== What you should do ==
Copy every record below exactly as written, but leave out the pictures.
Input data START
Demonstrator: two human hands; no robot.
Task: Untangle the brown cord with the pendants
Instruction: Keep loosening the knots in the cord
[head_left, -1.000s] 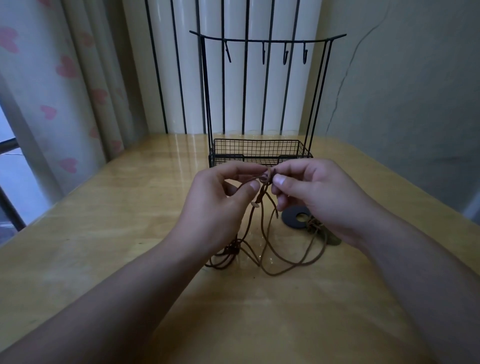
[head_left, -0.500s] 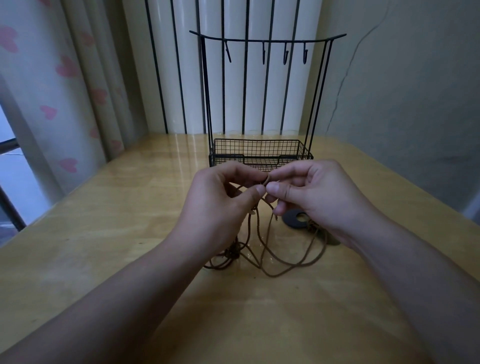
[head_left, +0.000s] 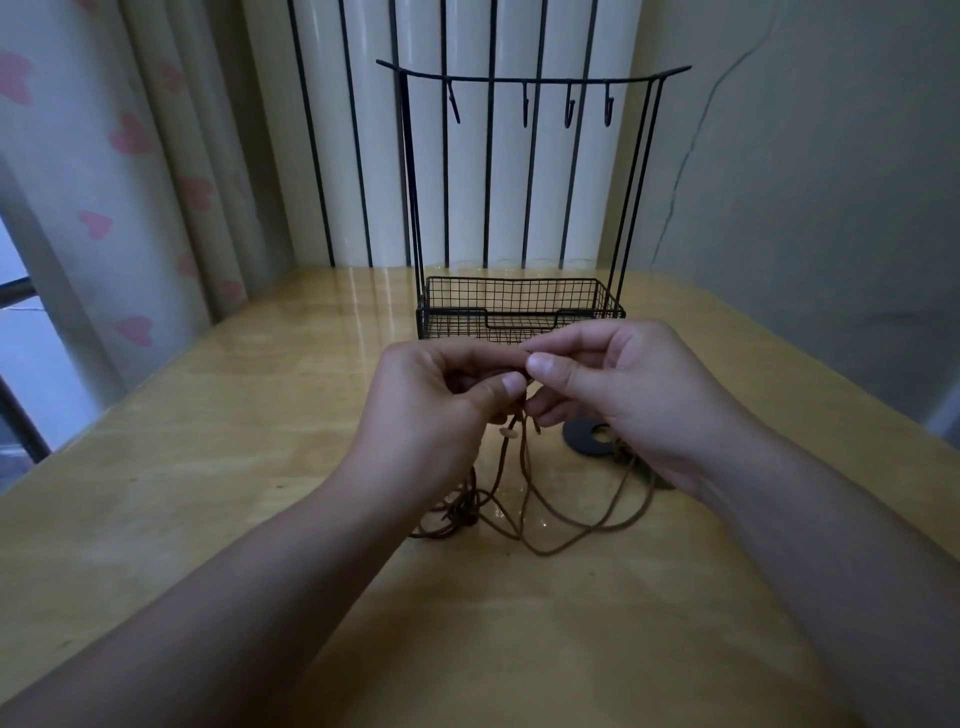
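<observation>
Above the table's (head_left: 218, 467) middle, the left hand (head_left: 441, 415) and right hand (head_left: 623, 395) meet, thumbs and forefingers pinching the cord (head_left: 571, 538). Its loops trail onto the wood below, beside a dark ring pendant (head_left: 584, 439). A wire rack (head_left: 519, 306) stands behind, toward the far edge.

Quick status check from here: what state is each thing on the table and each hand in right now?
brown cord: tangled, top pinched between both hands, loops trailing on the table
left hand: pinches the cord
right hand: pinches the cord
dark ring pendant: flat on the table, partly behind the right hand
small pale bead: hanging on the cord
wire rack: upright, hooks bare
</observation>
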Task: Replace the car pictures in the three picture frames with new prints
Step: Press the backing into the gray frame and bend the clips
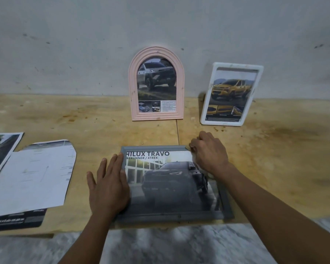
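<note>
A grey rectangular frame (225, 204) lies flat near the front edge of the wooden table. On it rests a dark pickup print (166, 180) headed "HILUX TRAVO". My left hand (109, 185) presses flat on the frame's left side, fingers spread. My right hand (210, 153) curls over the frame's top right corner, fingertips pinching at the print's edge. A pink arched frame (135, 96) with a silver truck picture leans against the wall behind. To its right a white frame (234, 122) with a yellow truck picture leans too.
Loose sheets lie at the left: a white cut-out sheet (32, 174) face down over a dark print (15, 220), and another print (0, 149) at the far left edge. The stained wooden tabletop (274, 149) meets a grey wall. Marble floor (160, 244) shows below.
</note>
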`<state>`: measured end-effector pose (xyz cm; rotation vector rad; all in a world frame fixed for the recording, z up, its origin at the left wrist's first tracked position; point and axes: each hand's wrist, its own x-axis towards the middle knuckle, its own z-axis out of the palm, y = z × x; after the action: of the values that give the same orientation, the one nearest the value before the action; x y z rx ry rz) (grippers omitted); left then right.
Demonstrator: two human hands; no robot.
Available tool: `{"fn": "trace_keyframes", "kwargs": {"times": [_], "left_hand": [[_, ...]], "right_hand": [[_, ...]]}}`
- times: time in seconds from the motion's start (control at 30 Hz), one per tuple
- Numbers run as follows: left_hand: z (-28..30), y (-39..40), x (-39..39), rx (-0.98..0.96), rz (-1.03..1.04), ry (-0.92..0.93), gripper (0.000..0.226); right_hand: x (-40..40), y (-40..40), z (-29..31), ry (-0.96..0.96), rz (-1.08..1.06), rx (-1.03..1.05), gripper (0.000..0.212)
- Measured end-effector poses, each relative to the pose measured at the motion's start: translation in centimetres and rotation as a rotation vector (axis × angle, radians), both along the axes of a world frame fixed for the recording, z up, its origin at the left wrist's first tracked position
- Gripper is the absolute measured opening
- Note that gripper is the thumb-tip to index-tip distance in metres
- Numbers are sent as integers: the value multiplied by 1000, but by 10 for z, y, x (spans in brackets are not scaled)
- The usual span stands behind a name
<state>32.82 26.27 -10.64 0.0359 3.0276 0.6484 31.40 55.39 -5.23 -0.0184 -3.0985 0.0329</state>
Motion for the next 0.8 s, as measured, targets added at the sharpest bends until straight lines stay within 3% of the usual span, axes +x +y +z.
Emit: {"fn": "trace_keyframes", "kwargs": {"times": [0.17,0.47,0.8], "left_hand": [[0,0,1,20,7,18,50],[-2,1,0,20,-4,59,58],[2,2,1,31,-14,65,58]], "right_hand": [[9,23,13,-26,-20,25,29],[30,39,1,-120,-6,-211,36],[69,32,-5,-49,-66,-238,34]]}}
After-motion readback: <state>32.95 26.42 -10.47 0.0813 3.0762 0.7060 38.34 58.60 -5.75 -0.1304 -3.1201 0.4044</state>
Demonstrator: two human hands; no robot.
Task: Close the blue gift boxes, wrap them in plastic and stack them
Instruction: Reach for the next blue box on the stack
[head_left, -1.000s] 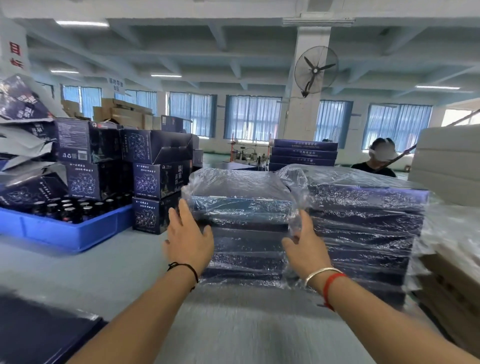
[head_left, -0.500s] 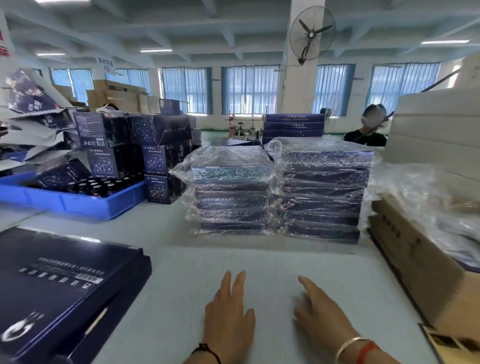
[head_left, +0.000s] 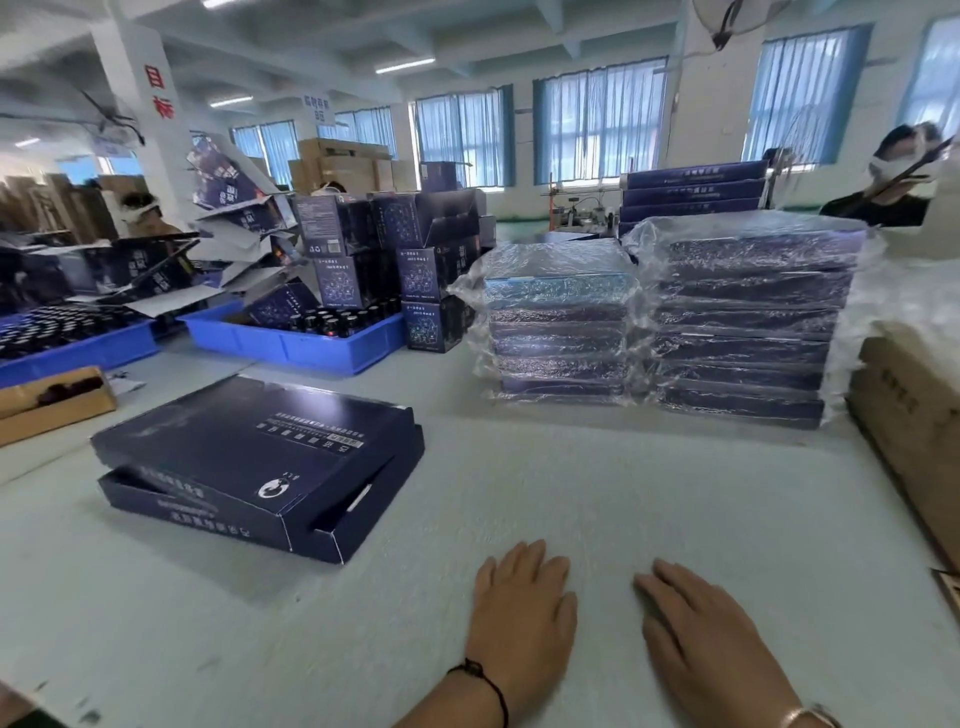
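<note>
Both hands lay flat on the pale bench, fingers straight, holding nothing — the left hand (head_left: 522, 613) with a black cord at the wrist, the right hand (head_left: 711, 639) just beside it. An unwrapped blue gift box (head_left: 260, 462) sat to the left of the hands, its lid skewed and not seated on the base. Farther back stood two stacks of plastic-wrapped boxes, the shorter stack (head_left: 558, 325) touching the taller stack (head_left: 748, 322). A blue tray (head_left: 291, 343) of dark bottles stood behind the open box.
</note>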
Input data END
== Reply to the exercise ==
Demonstrator: two human hands; no robot.
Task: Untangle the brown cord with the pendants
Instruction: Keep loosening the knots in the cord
[head_left, -1.000s] 
[head_left, -0.500s] 
[head_left, +0.000s] 
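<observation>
Above the table's (head_left: 218, 467) middle, the left hand (head_left: 441, 415) and right hand (head_left: 623, 395) meet, thumbs and forefingers pinching the cord (head_left: 571, 538). Its loops trail onto the wood below, beside a dark ring pendant (head_left: 584, 439). A wire rack (head_left: 519, 306) stands behind, toward the far edge.

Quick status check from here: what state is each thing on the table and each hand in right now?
brown cord: tangled, top pinched between both hands, loops trailing on the table
left hand: pinches the cord
right hand: pinches the cord
dark ring pendant: flat on the table, partly behind the right hand
small pale bead: hanging on the cord
wire rack: upright, hooks bare
</observation>
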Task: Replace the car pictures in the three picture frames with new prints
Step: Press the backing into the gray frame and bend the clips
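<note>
A grey rectangular frame (225, 204) lies flat near the front edge of the wooden table. On it rests a dark pickup print (166, 180) headed "HILUX TRAVO". My left hand (109, 185) presses flat on the frame's left side, fingers spread. My right hand (210, 153) curls over the frame's top right corner, fingertips pinching at the print's edge. A pink arched frame (135, 96) with a silver truck picture leans against the wall behind. To its right a white frame (234, 122) with a yellow truck picture leans too.
Loose sheets lie at the left: a white cut-out sheet (32, 174) face down over a dark print (15, 220), and another print (0, 149) at the far left edge. The stained wooden tabletop (274, 149) meets a grey wall. Marble floor (160, 244) shows below.
</note>
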`<state>`: measured end-effector pose (xyz cm; rotation vector rad; all in a world frame fixed for the recording, z up, its origin at the left wrist's first tracked position; point and axes: each hand's wrist, its own x-axis towards the middle knuckle, its own z-axis out of the palm, y = z × x; after the action: of the values that give the same orientation, the one nearest the value before the action; x y z rx ry rz) (grippers omitted); left then right.
Demonstrator: two human hands; no robot.
Available tool: `{"fn": "trace_keyframes", "kwargs": {"times": [_], "left_hand": [[_, ...]], "right_hand": [[_, ...]]}}`
- times: time in seconds from the motion's start (control at 30 Hz), one per tuple
- Numbers run as follows: left_hand: z (-28..30), y (-39..40), x (-39..39), rx (-0.98..0.96), rz (-1.03..1.04), ry (-0.92..0.93), gripper (0.000..0.226); right_hand: x (-40..40), y (-40..40), z (-29..31), ry (-0.96..0.96), rz (-1.08..1.06), rx (-1.03..1.05), gripper (0.000..0.212)
- Measured end-effector poses, each relative to the pose measured at the motion's start: translation in centimetres and rotation as a rotation vector (axis × angle, radians), both along the axes of a world frame fixed for the recording, z up, its origin at the left wrist's first tracked position
- Gripper is the absolute measured opening
- Note that gripper is the thumb-tip to index-tip distance in metres
- Numbers are sent as integers: the value multiplied by 1000, but by 10 for z, y, x (spans in brackets are not scaled)
- The usual span stands behind a name
<state>32.82 26.27 -10.64 0.0359 3.0276 0.6484 31.40 55.39 -5.23 -0.0184 -3.0985 0.0329</state>
Motion for the next 0.8 s, as measured, targets added at the sharpest bends until straight lines stay within 3% of the usual span, axes +x +y +z.
Emit: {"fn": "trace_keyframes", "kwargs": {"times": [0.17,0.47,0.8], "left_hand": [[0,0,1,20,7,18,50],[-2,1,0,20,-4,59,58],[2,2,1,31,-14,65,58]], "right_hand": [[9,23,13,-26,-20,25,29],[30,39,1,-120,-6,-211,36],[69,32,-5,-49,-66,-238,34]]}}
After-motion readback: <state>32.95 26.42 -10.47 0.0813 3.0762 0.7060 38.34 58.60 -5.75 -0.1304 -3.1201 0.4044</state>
Demonstrator: two human hands; no robot.
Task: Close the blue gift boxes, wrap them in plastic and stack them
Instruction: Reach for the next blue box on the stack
[head_left, -1.000s] 
[head_left, -0.500s] 
[head_left, +0.000s] 
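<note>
Both hands lay flat on the pale bench, fingers straight, holding nothing — the left hand (head_left: 522, 613) with a black cord at the wrist, the right hand (head_left: 711, 639) just beside it. An unwrapped blue gift box (head_left: 260, 462) sat to the left of the hands, its lid skewed and not seated on the base. Farther back stood two stacks of plastic-wrapped boxes, the shorter stack (head_left: 558, 325) touching the taller stack (head_left: 748, 322). A blue tray (head_left: 291, 343) of dark bottles stood behind the open box.
</note>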

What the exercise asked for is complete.